▶ What you are asked to do
The reply should reproduce every line of the data below word for word, minus any images.

▶ Data extract
◇ ◇ ◇ ◇
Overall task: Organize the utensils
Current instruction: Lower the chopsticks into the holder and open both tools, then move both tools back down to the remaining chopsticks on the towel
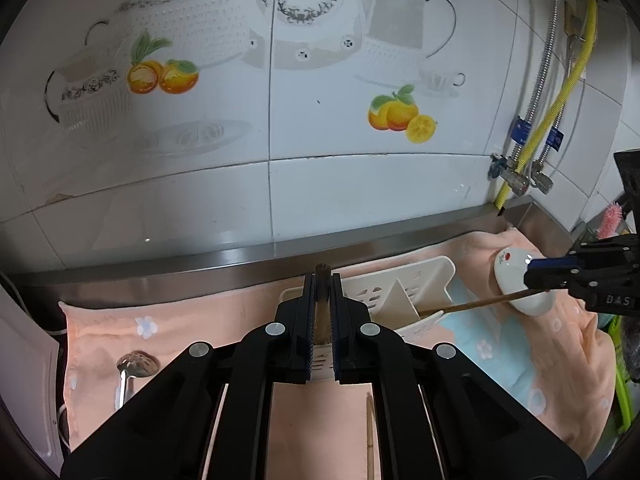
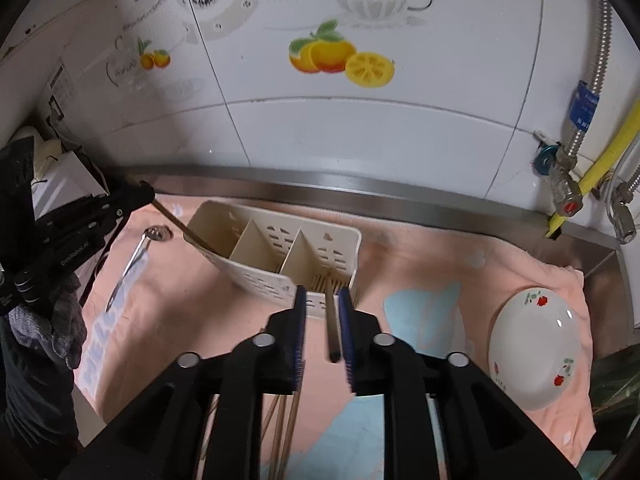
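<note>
A cream three-compartment utensil holder (image 2: pixel 280 248) lies on a pink towel (image 2: pixel 420 264); it also shows in the left wrist view (image 1: pixel 396 296). My left gripper (image 1: pixel 322 280) is shut on a wooden chopstick (image 1: pixel 322 300), whose far end reaches into the holder's left compartment (image 2: pixel 192 236). My right gripper (image 2: pixel 323 300) is partly open around a chopstick (image 2: pixel 331 328) that points into the right compartment, where several chopstick ends show; the chopstick touches the right finger only. Several loose chopsticks (image 2: pixel 286 420) lie under the right gripper.
A metal slotted spoon (image 2: pixel 132 264) lies on the towel left of the holder. A white flowered bowl (image 2: pixel 536 348) sits at the right. A steel ledge (image 2: pixel 360 192) and tiled wall run behind. Pipes and valves (image 2: pixel 568 184) stand at the far right.
</note>
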Tool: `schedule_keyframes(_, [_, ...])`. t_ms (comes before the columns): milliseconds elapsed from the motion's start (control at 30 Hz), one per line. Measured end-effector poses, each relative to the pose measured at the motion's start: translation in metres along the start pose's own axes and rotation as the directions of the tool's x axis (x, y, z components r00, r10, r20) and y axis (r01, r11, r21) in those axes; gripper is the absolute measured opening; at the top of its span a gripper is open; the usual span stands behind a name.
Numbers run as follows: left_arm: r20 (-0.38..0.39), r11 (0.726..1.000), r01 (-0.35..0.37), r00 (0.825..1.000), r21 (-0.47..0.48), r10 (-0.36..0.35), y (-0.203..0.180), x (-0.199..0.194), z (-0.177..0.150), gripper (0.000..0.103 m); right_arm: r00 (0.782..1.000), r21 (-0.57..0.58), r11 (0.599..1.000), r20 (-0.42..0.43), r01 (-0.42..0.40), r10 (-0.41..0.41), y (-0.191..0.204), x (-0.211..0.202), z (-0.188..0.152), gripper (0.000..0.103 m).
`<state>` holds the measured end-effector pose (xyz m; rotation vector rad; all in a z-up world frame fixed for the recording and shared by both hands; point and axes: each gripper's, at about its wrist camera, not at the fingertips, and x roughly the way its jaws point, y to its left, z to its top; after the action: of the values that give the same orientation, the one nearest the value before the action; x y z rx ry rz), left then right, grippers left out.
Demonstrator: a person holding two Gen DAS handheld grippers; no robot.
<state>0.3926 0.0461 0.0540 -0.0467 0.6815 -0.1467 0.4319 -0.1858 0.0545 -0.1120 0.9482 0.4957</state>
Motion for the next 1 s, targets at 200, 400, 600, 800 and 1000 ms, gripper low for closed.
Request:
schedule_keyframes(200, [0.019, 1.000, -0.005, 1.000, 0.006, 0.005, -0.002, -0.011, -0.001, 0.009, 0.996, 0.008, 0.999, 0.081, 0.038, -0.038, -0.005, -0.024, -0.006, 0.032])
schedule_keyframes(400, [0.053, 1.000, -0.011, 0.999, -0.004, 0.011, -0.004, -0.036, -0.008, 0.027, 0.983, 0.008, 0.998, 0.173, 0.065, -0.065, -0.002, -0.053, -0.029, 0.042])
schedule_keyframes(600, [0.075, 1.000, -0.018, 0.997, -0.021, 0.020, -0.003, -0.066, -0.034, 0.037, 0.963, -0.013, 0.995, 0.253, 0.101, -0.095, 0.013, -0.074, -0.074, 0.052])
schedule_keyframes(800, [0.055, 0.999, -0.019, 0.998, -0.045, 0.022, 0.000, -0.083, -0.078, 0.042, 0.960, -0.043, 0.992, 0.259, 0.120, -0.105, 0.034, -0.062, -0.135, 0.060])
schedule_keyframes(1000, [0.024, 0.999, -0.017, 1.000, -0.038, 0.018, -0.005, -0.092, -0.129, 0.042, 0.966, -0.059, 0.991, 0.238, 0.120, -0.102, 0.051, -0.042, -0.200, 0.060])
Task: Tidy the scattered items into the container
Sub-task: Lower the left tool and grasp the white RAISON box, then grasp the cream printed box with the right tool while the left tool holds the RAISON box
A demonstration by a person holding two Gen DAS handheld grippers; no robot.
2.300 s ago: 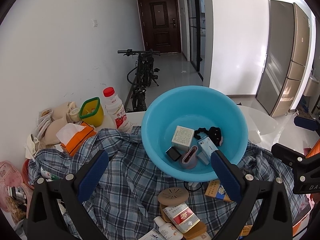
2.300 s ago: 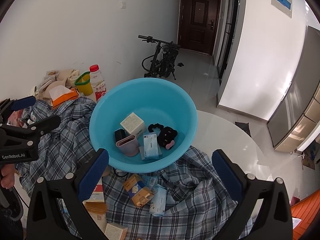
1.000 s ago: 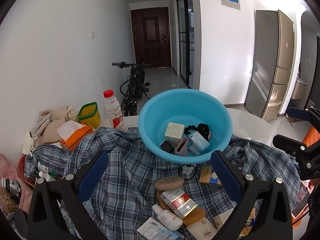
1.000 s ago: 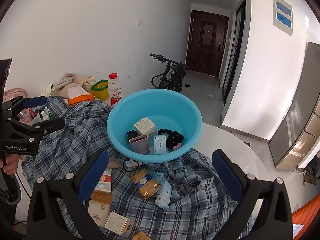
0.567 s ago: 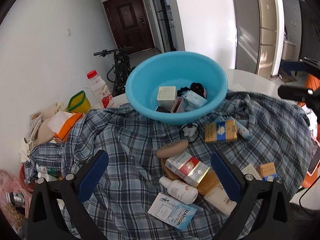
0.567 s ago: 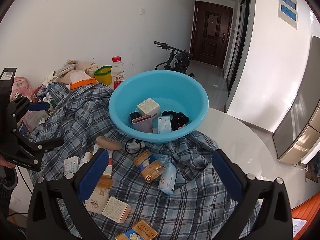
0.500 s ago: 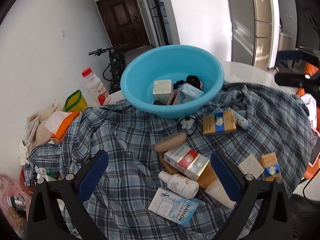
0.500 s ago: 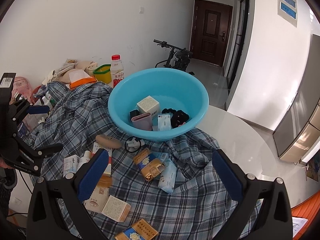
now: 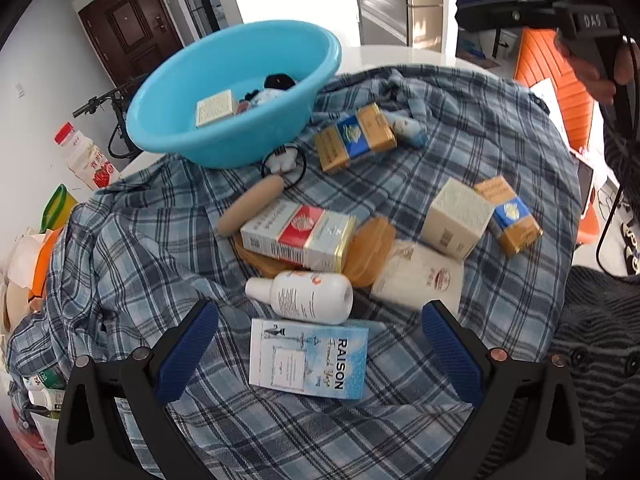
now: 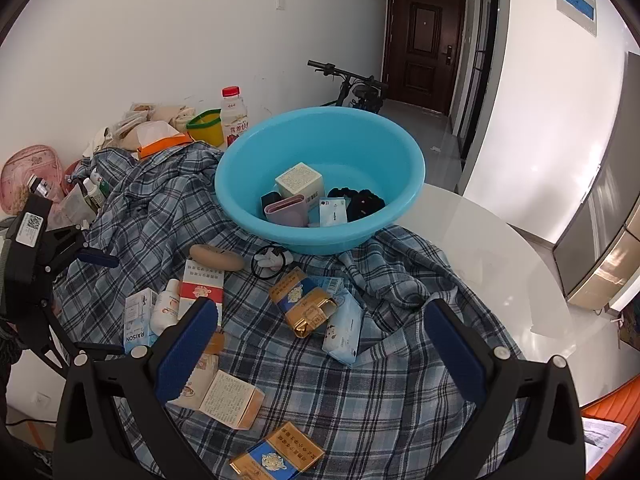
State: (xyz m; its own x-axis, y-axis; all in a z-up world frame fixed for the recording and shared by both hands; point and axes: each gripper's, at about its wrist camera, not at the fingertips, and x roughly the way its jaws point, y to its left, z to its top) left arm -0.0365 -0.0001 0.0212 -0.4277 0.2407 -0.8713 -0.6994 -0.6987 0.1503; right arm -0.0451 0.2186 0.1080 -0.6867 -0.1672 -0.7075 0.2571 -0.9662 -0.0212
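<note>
The round white table (image 10: 500,264) is covered mostly by a rumpled plaid shirt (image 10: 400,360); bare tabletop shows only along the right side in the right wrist view. The blue basin (image 10: 320,152) sits at the far side of the shirt, its rim unobstructed from above (it already holds a cream box, a pink case, a small blue-and-white pack and a black scrunchie).

The left gripper (image 9: 320,344) is spread wide with nothing between its blue pads. It hovers low over the near edge of the shirt. The blue-and-white RAISON box (image 9: 308,358) lies flat directly between the fingers, its long axis running roughly across the gap. Just beyond it, a white squeeze bottle (image 9: 304,296) lies on its side, nozzle pointing left. Behind the bottle, a red-and-white carton (image 9: 300,236) rests tilted on brown round discs (image 9: 370,250), touching them.

The right gripper (image 10: 320,352) is likewise released and empty, held higher above the shirt. Ahead of it, a gold-and-blue box (image 10: 306,306) lies with its long axis running diagonally toward the basin, touching a pale blue tissue pack (image 10: 344,328) on its right. A cream box (image 10: 232,400) lies just beside the left finger. Another gold-and-blue box (image 10: 280,456) lies at the near edge.
</note>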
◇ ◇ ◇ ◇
▶ Written answer
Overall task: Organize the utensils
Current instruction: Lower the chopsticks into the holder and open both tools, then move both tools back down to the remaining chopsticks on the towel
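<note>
A cream three-compartment utensil holder (image 2: pixel 280 248) lies on a pink towel (image 2: pixel 420 264); it also shows in the left wrist view (image 1: pixel 396 296). My left gripper (image 1: pixel 322 280) is shut on a wooden chopstick (image 1: pixel 322 300), whose far end reaches into the holder's left compartment (image 2: pixel 192 236). My right gripper (image 2: pixel 323 300) is partly open around a chopstick (image 2: pixel 331 328) that points into the right compartment, where several chopstick ends show; the chopstick touches the right finger only. Several loose chopsticks (image 2: pixel 286 420) lie under the right gripper.
A metal slotted spoon (image 2: pixel 132 264) lies on the towel left of the holder. A white flowered bowl (image 2: pixel 536 348) sits at the right. A steel ledge (image 2: pixel 360 192) and tiled wall run behind. Pipes and valves (image 2: pixel 568 184) stand at the far right.
</note>
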Tool: `schedule_keyframes(_, [_, ...])`. t_ms (comes before the columns): milliseconds elapsed from the motion's start (control at 30 Hz), one per line. Measured end-effector poses, each relative to the pose measured at the motion's start: translation in metres along the start pose's own axes and rotation as the directions of the tool's x axis (x, y, z components r00, r10, r20) and y axis (r01, r11, r21) in those axes; gripper is the absolute measured opening; at the top of its span a gripper is open; the usual span stands behind a name.
Numbers run as follows: left_arm: r20 (-0.38..0.39), r11 (0.726..1.000), r01 (-0.35..0.37), r00 (0.825..1.000), r21 (-0.47..0.48), r10 (-0.36..0.35), y (-0.203..0.180), x (-0.199..0.194), z (-0.177..0.150), gripper (0.000..0.103 m); right_arm: r00 (0.782..1.000), r21 (-0.57..0.58), r11 (0.599..1.000), r20 (-0.42..0.43), r01 (-0.42..0.40), r10 (-0.41..0.41), y (-0.191..0.204), x (-0.211..0.202), z (-0.188..0.152), gripper (0.000..0.103 m).
`<state>` holds the measured end-effector pose (xyz m; rotation vector rad; all in a z-up world frame fixed for the recording and shared by both hands; point and axes: each gripper's, at about its wrist camera, not at the fingertips, and x roughly the way its jaws point, y to its left, z to its top; after the action: of the values that give the same orientation, the one nearest the value before the action; x y z rx ry rz), left then right, grippers left out.
Demonstrator: a person holding two Gen DAS handheld grippers; no robot.
<state>0.3926 0.0461 0.0540 -0.0467 0.6815 -0.1467 0.4319 -0.1858 0.0545 -0.1120 0.9482 0.4957</state>
Motion for the next 1 s, targets at 200, 400, 600, 800 and 1000 ms, gripper low for closed.
Request:
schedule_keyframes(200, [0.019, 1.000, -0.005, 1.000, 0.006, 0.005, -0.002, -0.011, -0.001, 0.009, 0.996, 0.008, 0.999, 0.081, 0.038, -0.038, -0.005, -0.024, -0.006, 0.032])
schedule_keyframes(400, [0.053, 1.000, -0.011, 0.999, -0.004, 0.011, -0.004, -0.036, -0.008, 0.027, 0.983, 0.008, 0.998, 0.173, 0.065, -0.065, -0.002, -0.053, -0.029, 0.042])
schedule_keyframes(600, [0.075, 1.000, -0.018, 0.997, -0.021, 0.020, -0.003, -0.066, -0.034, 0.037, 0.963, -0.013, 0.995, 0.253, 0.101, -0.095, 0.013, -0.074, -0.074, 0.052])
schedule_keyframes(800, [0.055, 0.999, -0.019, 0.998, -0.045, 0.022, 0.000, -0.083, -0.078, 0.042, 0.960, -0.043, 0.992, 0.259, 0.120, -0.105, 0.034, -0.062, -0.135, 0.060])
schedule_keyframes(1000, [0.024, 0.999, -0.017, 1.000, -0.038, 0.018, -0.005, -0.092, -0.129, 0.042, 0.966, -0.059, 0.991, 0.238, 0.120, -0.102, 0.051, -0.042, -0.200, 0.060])
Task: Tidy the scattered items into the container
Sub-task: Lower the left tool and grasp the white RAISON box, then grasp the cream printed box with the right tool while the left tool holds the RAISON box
A demonstration by a person holding two Gen DAS handheld grippers; no robot.
2.300 s ago: 
2.300 s ago: 
1.000 s ago: 
1.000 s ago: 
0.567 s ago: 
0.567 s ago: 
0.500 s ago: 
0.500 s ago: 
now: 
now: 
State: (xyz m; its own x-axis, y-axis; all in a z-up world frame fixed for the recording and shared by both hands; point and axes: each gripper's, at about its wrist camera, not at the fingertips, and x roughly the way its jaws point, y to its left, z to its top) left arm -0.0365 -0.0001 0.0212 -0.4277 0.2407 -0.8713 -0.6994 -0.6987 0.1503; right arm -0.0451 0.2186 0.1080 -0.6867 -0.1672 -0.7075 0.2571 -0.9662 -0.0212
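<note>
The round white table (image 10: 500,264) is covered mostly by a rumpled plaid shirt (image 10: 400,360); bare tabletop shows only along the right side in the right wrist view. The blue basin (image 10: 320,152) sits at the far side of the shirt, its rim unobstructed from above (it already holds a cream box, a pink case, a small blue-and-white pack and a black scrunchie).

The left gripper (image 9: 320,344) is spread wide with nothing between its blue pads. It hovers low over the near edge of the shirt. The blue-and-white RAISON box (image 9: 308,358) lies flat directly between the fingers, its long axis running roughly across the gap. Just beyond it, a white squeeze bottle (image 9: 304,296) lies on its side, nozzle pointing left. Behind the bottle, a red-and-white carton (image 9: 300,236) rests tilted on brown round discs (image 9: 370,250), touching them.

The right gripper (image 10: 320,352) is likewise released and empty, held higher above the shirt. Ahead of it, a gold-and-blue box (image 10: 306,306) lies with its long axis running diagonally toward the basin, touching a pale blue tissue pack (image 10: 344,328) on its right. A cream box (image 10: 232,400) lies just beside the left finger. Another gold-and-blue box (image 10: 280,456) lies at the near edge.
</note>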

There is nothing further to this answer.